De faux arrêts maladie sont vendus par des escrocs pour une somme modique sur les réseaux sociaux.Le phénomène se développe depuis quelques mois : il a déjà coûté trois millions d’euros à la sécurité sociale.Mais y avoir recours vous expose à des condamnations lourdes, jusqu'à trois ans de prison et 45.000 euros d'amende.
Un arrêt de travail en quelques clics et sans même voir un médecin. Avec les réseaux sociaux, c’est très facile et complètement illégal. Sur Snapchat, pour une vingtaine d'euros, en quelques minutes seulement, nous rentrons en contact avec un escroc. Pour un arrêt maladie, il a répondu qu’il lui fallait juste le nom, prénom, numéro de sécurité sociale, date et raison de l’arrêt. Pour "lombalgie ou dépression", répond-il lorsqu'on lui demande un motif crédible. Quelques instants après le premier contact, un document prérempli, signé électroniquement par un professionnel de santé, est reçu dans votre boîte mail. Le certificat est faux, mais le médecin existe.
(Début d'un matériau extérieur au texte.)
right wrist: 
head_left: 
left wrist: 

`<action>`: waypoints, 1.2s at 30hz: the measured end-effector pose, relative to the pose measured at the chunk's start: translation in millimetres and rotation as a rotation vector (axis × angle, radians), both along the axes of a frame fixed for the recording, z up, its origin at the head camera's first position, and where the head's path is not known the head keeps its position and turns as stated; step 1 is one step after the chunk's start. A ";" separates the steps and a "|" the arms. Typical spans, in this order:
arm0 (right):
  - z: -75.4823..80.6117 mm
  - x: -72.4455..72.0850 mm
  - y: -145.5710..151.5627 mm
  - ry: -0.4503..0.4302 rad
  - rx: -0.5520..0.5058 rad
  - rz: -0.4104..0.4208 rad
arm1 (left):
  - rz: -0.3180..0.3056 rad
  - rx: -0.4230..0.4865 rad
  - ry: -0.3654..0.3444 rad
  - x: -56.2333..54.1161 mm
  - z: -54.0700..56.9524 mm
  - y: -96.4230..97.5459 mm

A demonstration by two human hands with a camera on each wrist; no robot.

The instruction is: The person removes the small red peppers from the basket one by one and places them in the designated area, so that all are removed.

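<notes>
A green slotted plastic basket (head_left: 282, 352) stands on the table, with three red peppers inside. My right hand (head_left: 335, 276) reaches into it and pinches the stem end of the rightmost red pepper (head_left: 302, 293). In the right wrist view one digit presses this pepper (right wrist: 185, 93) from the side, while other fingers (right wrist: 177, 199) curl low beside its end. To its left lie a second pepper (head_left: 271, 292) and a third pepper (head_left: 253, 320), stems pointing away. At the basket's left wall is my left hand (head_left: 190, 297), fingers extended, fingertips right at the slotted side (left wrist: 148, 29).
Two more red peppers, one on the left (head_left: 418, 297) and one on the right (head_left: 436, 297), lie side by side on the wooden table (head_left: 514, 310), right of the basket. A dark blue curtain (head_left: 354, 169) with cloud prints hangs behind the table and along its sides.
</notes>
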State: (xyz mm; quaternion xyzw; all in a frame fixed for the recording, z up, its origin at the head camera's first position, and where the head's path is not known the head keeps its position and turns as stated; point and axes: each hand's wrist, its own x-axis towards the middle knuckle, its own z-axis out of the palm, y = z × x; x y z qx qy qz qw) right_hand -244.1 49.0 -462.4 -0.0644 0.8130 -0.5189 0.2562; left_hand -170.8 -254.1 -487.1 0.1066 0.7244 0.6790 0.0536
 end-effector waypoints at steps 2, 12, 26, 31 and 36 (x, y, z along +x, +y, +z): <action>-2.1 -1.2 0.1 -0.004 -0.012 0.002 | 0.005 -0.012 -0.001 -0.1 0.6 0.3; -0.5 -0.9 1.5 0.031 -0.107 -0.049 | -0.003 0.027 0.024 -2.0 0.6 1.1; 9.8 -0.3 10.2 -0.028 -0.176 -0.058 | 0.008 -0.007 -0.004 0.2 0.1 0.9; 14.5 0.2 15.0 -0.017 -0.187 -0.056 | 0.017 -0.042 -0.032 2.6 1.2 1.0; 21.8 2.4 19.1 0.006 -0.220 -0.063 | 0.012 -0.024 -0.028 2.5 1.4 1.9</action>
Des identités de médecins usurpées, malgré la multiplication des plaintes
En rencontrant le médecin usurpé, il affirme que ce n’est pas la première fois qu’un arrêt frauduleux est délivré en son nom. Depuis quelques mois, il reçoit régulièrement des appels de chefs d’entreprise soupçonneux de l’authenticité des arrêts. Il a saisi l’ordre des médecins et prévenu les gendarmes, rien n’y fait. "Toutes les semaines, j'ai un arrêt de travail qui arrive, et il faut que je porte plainte. C'est chronophage pour moi, je n'ai pas que ça à faire, j'ai aussi du soin à réaliser sur mes patients", explique le praticien.
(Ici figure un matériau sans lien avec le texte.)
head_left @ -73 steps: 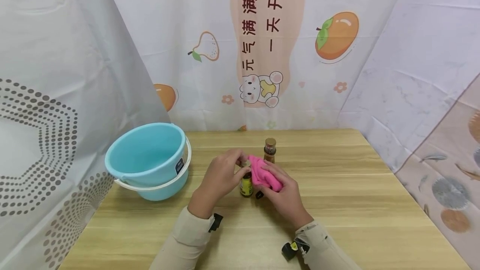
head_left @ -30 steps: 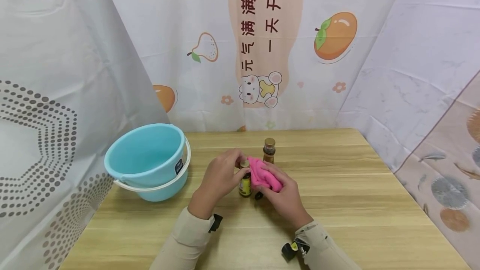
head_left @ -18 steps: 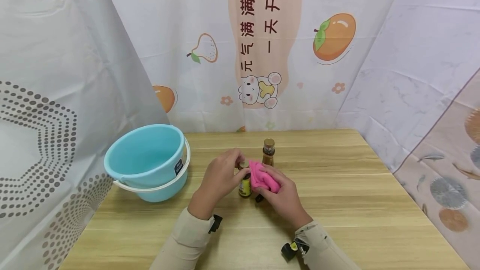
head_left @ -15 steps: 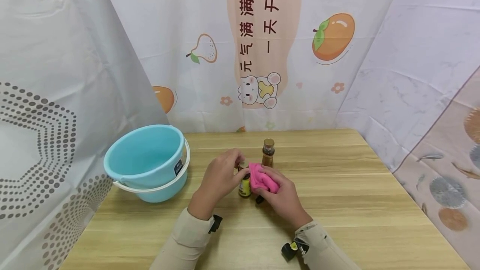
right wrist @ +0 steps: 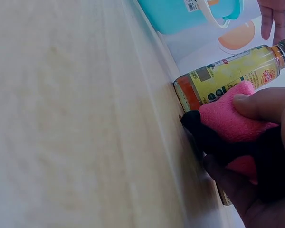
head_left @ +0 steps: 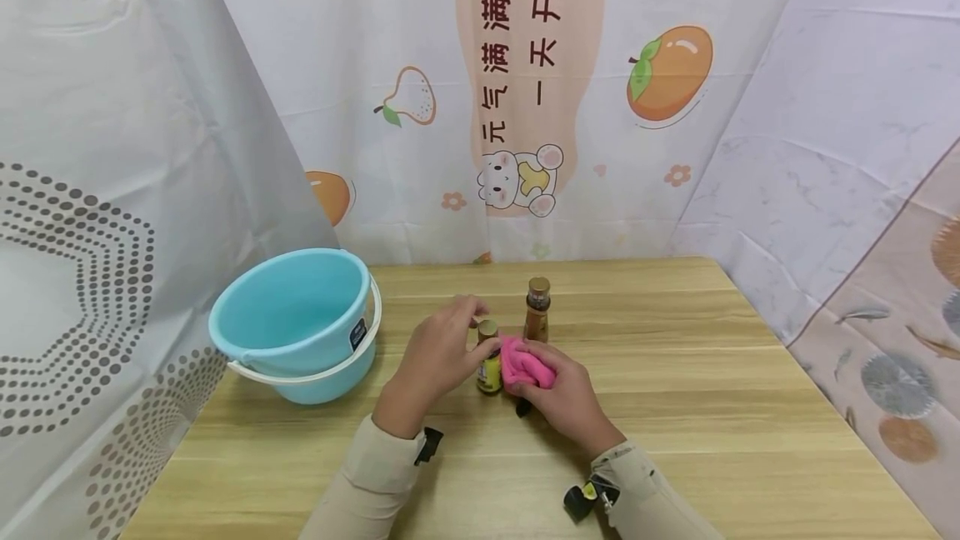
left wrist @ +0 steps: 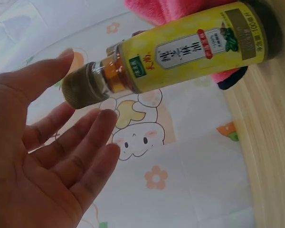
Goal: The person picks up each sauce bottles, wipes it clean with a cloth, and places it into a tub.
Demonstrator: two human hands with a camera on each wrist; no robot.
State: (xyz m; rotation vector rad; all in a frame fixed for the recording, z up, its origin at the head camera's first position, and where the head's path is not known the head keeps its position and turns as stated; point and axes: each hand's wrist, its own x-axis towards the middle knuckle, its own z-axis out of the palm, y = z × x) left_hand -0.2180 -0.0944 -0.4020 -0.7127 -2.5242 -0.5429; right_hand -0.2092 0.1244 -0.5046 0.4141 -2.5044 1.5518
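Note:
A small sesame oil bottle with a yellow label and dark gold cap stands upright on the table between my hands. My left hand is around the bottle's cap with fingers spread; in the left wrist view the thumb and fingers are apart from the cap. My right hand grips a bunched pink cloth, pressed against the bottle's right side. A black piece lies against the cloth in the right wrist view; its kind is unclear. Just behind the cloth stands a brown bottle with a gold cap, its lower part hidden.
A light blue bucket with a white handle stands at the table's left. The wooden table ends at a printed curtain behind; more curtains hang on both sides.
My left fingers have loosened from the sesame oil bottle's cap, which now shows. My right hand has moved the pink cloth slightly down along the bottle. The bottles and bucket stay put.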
J'en fais 150 par mois environ. Plus, au moment des vacances et des fêtes
Un escroc sur Snapchat
Quelle est l’ampleur de cette fraude ? Pour le savoir, nous avons contacté l’escroc en lui précisant cette fois que nous sommes journalistes. Il nous explique être au chômage, et faire de faux arrêts de travail pour avoir un complément de revenu. "J'en fais 150 par mois environ. Plus, au moment des vacances et des fêtes. Le modèle original a été prescrit à une vraie personne, je modifie juste le fichier. Et j'ai des amis qui travaillent à la sécu qui me disent si ça passe bien", écrit-il dans un message.
Sur notre arrêt illégal, apparaît également le nom d'une entreprise qui organise des consultations à distance. Ses locaux sont à Paris, et l’une des responsables de l’entreprise remarque immédiatement que quelque chose ne va pas en voyant l'arrêt. "Là on voit que le patient va être en arrêt pendant 15 jours, ce n'est pas possible chez nous. Tous les arrêts de travail sont inférieurs à 5 jours", explique Fadila Imerglik, responsable qualité et risques pour la société Livi.
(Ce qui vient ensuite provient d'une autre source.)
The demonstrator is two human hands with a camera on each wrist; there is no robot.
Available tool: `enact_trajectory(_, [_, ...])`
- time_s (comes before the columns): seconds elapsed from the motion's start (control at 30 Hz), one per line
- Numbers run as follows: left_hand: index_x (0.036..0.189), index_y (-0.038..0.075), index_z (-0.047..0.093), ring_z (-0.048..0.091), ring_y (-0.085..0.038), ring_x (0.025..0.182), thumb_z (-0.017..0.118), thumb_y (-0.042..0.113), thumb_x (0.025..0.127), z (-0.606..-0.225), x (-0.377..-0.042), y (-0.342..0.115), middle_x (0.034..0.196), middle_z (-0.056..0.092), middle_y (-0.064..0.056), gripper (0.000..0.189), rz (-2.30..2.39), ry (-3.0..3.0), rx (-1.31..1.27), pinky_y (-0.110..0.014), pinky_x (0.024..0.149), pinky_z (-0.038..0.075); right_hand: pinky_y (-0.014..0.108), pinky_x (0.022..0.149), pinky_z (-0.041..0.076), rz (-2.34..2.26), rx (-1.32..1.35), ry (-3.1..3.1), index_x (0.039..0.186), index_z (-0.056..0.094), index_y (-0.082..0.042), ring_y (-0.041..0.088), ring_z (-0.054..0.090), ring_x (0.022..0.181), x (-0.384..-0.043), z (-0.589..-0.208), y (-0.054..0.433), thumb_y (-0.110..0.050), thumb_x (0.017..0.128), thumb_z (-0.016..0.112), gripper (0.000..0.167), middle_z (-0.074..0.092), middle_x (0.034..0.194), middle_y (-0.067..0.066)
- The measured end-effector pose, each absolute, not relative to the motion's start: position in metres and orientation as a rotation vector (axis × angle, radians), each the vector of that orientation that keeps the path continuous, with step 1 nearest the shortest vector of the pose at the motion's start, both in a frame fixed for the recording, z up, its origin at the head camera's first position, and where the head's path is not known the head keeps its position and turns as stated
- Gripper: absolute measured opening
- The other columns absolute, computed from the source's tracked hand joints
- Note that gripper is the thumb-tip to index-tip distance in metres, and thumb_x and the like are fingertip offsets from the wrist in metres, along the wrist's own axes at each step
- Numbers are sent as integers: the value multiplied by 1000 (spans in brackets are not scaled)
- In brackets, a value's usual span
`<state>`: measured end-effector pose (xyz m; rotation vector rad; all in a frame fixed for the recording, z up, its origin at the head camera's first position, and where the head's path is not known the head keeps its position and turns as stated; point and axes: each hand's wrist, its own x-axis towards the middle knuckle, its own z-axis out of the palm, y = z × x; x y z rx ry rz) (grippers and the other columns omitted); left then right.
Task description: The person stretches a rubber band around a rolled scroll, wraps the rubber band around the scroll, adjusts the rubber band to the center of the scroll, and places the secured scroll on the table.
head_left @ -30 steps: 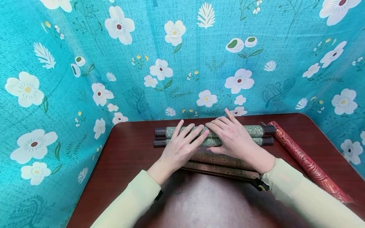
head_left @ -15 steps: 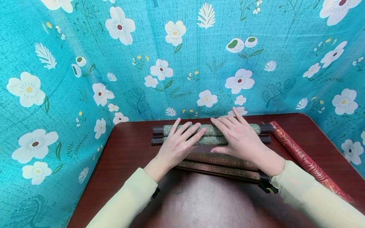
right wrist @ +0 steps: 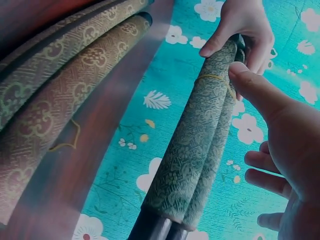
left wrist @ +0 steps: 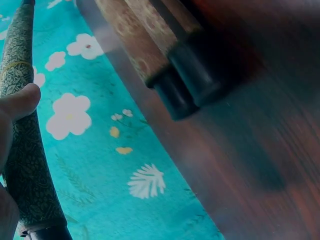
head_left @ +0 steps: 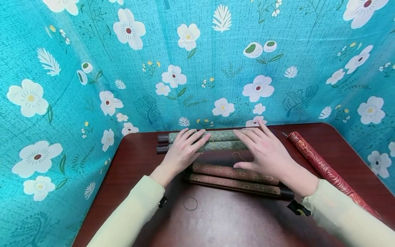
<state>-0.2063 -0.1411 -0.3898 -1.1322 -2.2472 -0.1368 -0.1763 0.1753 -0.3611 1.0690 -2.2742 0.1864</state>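
A green patterned double-rolled scroll (head_left: 222, 145) with dark end knobs lies along the table's back edge. A thin yellow band (right wrist: 212, 77) circles it near its middle. My left hand (head_left: 182, 149) grips its left part, thumb on the near side and fingers over the far side. At the right part hovers or rests my right hand (head_left: 266, 147), fingers straight and thumb spread; whether the fingertips touch the scroll is hard to tell. The scroll's right knobs (right wrist: 155, 230) are hidden in the head view. Nearer me lies a brown patterned double-rolled scroll (head_left: 234, 180).
A red and gold roll (head_left: 327, 168) slants along the right side of the table (head_left: 234, 219). On the tabletop in front lies a thin dark ring (head_left: 190, 203). A loose yellow cord (head_left: 237, 157) sits behind the brown scroll. Flowered blue cloth (head_left: 200, 85) hangs behind.
The green scroll has slid left and slightly back with my left hand. My right hand has moved right, so the hands stand farther apart. The thin ring and yellow cord are now in plain sight.
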Motion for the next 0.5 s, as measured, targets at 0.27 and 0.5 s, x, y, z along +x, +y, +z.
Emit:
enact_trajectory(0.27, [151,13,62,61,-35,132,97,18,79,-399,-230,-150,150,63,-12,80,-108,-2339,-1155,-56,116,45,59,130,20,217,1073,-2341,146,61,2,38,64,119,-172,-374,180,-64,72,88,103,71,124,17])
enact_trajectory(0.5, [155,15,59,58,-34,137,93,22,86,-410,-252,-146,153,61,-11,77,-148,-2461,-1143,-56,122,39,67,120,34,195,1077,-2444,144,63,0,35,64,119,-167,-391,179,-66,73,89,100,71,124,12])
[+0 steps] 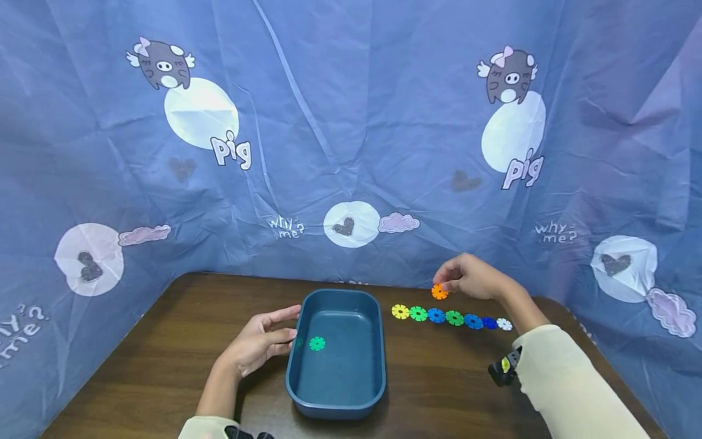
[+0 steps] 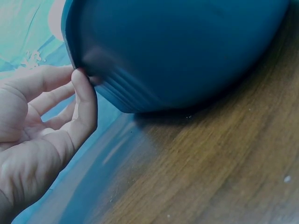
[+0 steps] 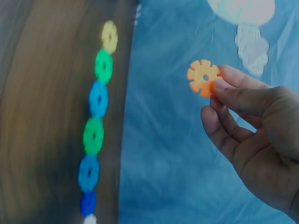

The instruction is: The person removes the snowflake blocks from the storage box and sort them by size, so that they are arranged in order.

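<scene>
My right hand [image 1: 474,277] pinches an orange snowflake disc [image 3: 202,78] between thumb and fingertips, held up above the table's far part. Just in front of that hand runs a row of several notched discs, edge to edge: a yellow disc [image 1: 400,311] at the left end, then green and blue ones, and a white disc [image 1: 504,324] at the right end. My left hand [image 1: 260,341] holds the left rim of a dark blue plastic bin [image 2: 187,56], thumb and fingers meeting at its edge. Inside the bin lies one green disc [image 1: 317,344].
The bin stands on a brown wooden table [image 1: 439,390], left of the row. Behind the table hangs a blue printed cloth [image 1: 351,152], close to the far edge.
</scene>
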A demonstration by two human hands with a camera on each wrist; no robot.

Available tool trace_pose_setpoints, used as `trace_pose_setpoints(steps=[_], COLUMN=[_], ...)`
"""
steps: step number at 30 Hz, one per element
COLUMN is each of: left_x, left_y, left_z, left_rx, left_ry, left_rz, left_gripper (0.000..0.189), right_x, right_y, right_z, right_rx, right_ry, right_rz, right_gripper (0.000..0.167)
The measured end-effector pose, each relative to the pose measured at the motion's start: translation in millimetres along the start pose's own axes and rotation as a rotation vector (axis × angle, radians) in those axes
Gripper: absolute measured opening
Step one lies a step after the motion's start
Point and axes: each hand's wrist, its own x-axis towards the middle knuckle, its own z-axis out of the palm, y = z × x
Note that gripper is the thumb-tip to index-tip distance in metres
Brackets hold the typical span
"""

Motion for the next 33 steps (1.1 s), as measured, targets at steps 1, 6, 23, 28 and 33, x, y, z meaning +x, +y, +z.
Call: trace_pose_setpoints(steps=[1, 6, 23, 28, 33], left_x=[0.3, -0.6, -2.3, -1.1, 0.7], left_y=[-0.3, 0.5, 0.0, -0.6, -0.7], left_z=[0.1, -0.7, -1.0, 0.0, 0.9], left_rx=[0.003, 0.013, -0.016, -0.016, -0.018], left_ry=[0.001, 0.0, -0.01, -0.012, -0.015], left_rz=[0.001, 0.01, 0.007, 0.008, 0.011], left_gripper=[0.068, 0.068, 0.069, 0.068, 0.069], right_x=[-4.0, -21.8, -84.6, -100.0, -113.3], right_y=[5, 25, 106, 127, 144], right_z=[-3, -14, -7, 3, 9], right_rx=[-0.01, -0.044, -0.01, 0.028, 0.091], right_ry=[0.005, 0.032, 0.236, 0.335, 0.419], right_rz=[0.007, 0.046, 0.171, 0.252, 0.308], right_gripper=[0.009, 0.01, 0.011, 0.014, 0.019])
Ces documents peuvent aussi être livrés, ou récupérés en main propre. Quelque part en région parisienne, en caméra cachée, nous prenons rendez-vous avec un autre revendeur. "Attention de ne pas trop le sortir comme ça, on sait jamais", se méfie-t-il. Il semble avoir, ce soir-là, plusieurs clients à rencontrer. L'arrêt de travail qu'il nous a remis est signé et tamponné par un médecin, à nous de remplir le reste. Récemment, les policiers du Val-d'Oise ont interpellé un homme qui procédait de la même manière. Résultat des perquisitions : des milliers d'euros saisis, et des formulaires vierges. Le trafic est rentable.
Pour usage de faux, l'escroc et le client risquent jusqu'à trois ans de prison et jusqu'à 45.000 euros d'amende. Chaque année, les arrêts de travail falsifiés coûtent à l'Assurance maladie 3,4 millions d'euros.